Cá Camila em sua odisseia particular: se encantará com a mudez das sereias? O pranto das hienas? A graça dos urubus? Confundirá a terra com o mar? O homem com a mulher? A ave com o morcego? O enigma com a esfinge? Não roubará? Não matará?
Ela será capaz de cumprir o destino que o acaso pelos seus dedos soletrou no globo? Ela é confiante, ela é confiada. Quer ser pote sem fundo a recolher as águas das aventuras. Cozinha esperanças em fogo alto. Aguarda que a luz invente veredas – para chegar, expressa, a Veridiana.

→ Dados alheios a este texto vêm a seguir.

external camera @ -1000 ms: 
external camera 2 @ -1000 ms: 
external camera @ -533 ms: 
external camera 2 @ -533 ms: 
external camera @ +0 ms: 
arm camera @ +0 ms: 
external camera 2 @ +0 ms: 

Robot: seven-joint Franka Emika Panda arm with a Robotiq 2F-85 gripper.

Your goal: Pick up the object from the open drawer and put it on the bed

Ouve o galo anunciar: Vai nascer mais um dia, vai nascer menos um dia. Se comove com a ideia de que, por mais uma manhã, seguirá sendo eterna. Inicia o ritual do adeus: acaricia o fogão que chora quatro bocas. Lança uma lágrima ao carrilhão que em sua homenagem paralisa os ponteiros, em cópula, nas seis horas. Com sopro âmago extingue a chama do lampião.
Se despede do galpão de artesanias formado por cantos de intimidades compartidas – testemunha de um defunto outono que a viu nascer. Tudo acabado.
Lá fora o sol carrega nas tintas da palheta vegetal, a alba delira. No galpão repousa a delicada fragrância da madeira de cedro. O cérebro de Cá Camila sussurra: Hora de partir – fina lâmina corta o olho, nó górdio trança a garganta, cano de pistola na têmpora, adaga no ventre. Ela põe os pés no ar. Não volta o rosto. O que ficou é morto. Seu objetivo é alcançar Veridiana. Mas antes é preciso chegar ao porto.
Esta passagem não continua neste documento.